-- Opening Marker --

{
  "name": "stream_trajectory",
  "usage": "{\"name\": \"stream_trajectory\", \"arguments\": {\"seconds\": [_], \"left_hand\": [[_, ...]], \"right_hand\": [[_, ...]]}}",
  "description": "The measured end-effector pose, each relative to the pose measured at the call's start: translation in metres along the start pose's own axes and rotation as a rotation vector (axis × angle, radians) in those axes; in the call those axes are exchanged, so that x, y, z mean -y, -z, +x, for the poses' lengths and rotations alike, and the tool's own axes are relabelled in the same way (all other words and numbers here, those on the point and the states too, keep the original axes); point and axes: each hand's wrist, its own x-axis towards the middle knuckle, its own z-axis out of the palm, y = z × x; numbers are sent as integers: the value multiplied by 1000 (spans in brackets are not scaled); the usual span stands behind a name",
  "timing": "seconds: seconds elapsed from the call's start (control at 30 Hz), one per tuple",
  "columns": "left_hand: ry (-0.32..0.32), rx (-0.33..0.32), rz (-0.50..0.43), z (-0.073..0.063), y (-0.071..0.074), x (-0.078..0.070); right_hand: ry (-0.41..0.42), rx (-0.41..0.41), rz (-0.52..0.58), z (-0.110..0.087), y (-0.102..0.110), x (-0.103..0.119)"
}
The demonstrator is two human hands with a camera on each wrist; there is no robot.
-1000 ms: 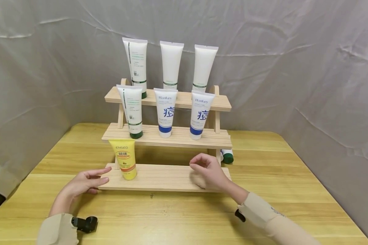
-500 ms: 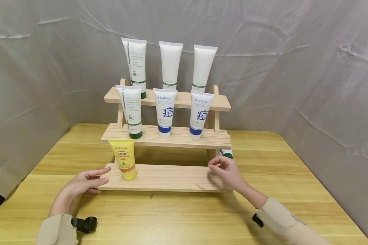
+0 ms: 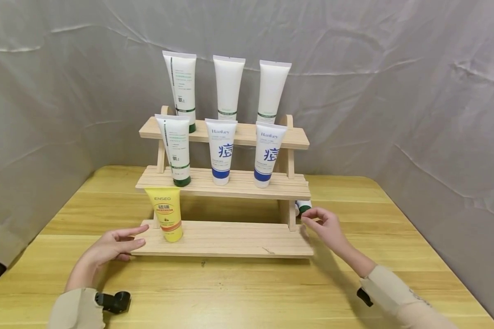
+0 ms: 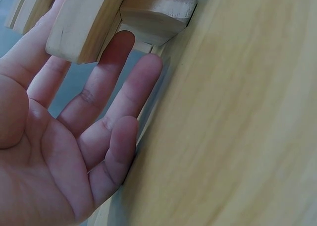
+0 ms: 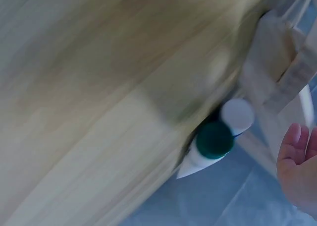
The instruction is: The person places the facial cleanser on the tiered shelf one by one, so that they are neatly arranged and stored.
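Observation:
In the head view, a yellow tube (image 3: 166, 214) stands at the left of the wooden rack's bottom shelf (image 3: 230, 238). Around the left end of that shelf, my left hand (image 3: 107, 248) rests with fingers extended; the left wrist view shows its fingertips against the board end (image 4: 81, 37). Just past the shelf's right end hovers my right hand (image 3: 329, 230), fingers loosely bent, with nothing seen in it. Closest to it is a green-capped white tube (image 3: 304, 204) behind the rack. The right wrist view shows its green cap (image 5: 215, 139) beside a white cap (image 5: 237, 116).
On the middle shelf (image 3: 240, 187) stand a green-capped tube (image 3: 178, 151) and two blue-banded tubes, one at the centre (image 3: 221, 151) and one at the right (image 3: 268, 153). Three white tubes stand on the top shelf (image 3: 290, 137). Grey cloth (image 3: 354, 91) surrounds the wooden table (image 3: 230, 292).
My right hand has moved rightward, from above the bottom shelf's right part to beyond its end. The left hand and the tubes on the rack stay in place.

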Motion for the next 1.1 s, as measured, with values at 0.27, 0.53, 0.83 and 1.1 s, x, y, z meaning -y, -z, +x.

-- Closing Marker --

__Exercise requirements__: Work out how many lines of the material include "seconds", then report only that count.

__Written response__: 2